> Material supplied:
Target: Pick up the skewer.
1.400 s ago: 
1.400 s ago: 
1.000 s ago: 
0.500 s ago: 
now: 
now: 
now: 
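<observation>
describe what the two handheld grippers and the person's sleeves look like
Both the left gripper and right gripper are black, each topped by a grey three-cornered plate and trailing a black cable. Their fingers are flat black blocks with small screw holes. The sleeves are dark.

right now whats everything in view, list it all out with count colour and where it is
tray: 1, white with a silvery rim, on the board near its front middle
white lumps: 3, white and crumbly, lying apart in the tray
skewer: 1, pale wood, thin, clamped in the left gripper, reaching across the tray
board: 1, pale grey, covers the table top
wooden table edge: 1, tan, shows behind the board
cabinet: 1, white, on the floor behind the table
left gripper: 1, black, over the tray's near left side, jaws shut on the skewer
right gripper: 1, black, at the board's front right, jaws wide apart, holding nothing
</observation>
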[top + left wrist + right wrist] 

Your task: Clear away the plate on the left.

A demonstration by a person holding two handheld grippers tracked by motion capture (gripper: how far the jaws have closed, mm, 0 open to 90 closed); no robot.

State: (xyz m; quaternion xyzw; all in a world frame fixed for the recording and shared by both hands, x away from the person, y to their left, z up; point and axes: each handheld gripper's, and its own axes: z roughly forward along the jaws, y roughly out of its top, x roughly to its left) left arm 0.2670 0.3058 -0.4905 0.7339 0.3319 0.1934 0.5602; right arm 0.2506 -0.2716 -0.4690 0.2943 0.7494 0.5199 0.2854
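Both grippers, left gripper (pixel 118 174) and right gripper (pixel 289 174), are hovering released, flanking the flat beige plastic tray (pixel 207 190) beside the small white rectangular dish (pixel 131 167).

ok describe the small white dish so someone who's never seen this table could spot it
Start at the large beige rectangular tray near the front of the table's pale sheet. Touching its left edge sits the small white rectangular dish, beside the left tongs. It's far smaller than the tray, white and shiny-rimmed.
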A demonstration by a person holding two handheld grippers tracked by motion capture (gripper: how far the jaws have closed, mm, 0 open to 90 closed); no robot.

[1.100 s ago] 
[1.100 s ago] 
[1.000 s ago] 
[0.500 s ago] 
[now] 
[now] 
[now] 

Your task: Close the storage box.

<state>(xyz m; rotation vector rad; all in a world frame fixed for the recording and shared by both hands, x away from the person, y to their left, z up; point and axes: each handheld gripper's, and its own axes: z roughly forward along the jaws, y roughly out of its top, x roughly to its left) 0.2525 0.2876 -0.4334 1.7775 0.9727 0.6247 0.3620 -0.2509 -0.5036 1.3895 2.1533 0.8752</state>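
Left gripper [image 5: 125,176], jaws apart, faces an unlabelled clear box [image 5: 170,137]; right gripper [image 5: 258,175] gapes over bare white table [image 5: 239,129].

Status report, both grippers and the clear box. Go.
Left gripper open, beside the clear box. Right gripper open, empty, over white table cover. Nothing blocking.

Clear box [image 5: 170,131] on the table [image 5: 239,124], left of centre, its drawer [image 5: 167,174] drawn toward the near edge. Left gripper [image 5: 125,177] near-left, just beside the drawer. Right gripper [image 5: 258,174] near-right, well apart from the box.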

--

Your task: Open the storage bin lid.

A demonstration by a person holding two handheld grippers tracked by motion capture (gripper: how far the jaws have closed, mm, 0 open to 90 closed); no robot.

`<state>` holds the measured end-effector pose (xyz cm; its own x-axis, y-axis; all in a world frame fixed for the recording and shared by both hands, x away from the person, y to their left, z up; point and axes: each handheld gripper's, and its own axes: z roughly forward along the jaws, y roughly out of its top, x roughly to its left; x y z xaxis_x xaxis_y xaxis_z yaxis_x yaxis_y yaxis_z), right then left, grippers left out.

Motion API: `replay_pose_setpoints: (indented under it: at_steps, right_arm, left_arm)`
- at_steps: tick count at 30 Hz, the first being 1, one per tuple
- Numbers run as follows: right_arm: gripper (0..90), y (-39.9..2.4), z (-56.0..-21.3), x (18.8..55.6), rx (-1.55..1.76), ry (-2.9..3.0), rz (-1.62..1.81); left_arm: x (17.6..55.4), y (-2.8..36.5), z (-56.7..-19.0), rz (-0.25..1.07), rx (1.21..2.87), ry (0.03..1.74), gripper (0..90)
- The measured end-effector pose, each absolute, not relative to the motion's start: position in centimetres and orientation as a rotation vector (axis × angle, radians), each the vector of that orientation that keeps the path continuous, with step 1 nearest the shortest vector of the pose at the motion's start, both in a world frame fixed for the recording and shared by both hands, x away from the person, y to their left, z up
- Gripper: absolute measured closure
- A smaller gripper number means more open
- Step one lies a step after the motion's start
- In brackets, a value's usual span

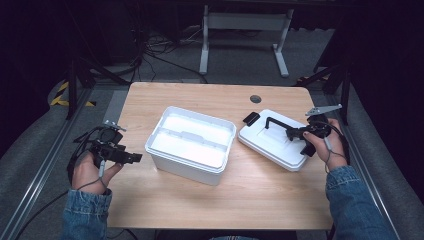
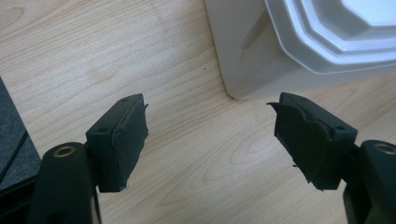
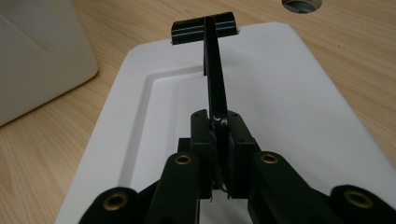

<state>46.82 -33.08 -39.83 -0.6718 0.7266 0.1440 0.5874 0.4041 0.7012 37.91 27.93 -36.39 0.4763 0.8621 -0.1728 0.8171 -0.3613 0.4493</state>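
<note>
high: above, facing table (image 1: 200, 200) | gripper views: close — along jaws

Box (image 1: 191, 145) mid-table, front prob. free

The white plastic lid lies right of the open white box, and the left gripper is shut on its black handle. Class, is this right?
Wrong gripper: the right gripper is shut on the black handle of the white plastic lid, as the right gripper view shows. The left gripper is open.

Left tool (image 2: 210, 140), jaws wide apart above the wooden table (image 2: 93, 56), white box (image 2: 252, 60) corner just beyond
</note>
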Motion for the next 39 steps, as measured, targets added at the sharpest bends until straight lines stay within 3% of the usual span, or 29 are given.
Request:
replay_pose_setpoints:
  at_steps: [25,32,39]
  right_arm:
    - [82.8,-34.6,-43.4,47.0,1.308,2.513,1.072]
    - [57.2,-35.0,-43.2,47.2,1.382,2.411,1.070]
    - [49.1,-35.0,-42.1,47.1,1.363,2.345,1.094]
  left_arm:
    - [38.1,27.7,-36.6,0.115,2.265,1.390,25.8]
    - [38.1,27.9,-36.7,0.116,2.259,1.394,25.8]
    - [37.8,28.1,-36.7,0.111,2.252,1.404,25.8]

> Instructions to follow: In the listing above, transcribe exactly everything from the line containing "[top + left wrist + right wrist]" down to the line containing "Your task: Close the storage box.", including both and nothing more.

> Solution for this task:
[top + left wrist + right wrist] 

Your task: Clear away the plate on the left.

A demonstration by a person holding two handheld grippers tracked by motion capture (gripper: how far the jaws have closed, mm, 0 open to 90 closed); no robot.

State: (xyz m; quaternion xyzw; all in a world frame fixed for the recording and shared by both hands, x away from the person, y to their left, z up; point and axes: each handheld gripper's, and its own axes: z roughly forward along the jaws, y roughly out of its top, x roughly to its left) left arm 0.2670 0.3058 -0.4905 0.7339 0.3319 0.1934 0.5602; right arm 0.2506 -0.2716 -0.4690 0.2943 0.7494 0.5199 0.2854
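Both grippers, left gripper (pixel 118 174) and right gripper (pixel 289 174), are hovering released, flanking the flat beige plastic tray (pixel 207 190) beside the small white rectangular dish (pixel 131 167).

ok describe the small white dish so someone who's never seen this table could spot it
Start at the large beige rectangular tray near the front of the table's pale sheet. Touching its left edge sits the small white rectangular dish, beside the left tongs. It's far smaller than the tray, white and shiny-rimmed.
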A demonstration by a person holding two handheld grippers tracked by motion capture (gripper: how far the jaws have closed, mm, 0 open to 90 closed); no robot.

[1.100 s ago] 
[1.100 s ago] 
[1.000 s ago] 
[0.500 s ago] 
[now] 
[now] 
[now] 

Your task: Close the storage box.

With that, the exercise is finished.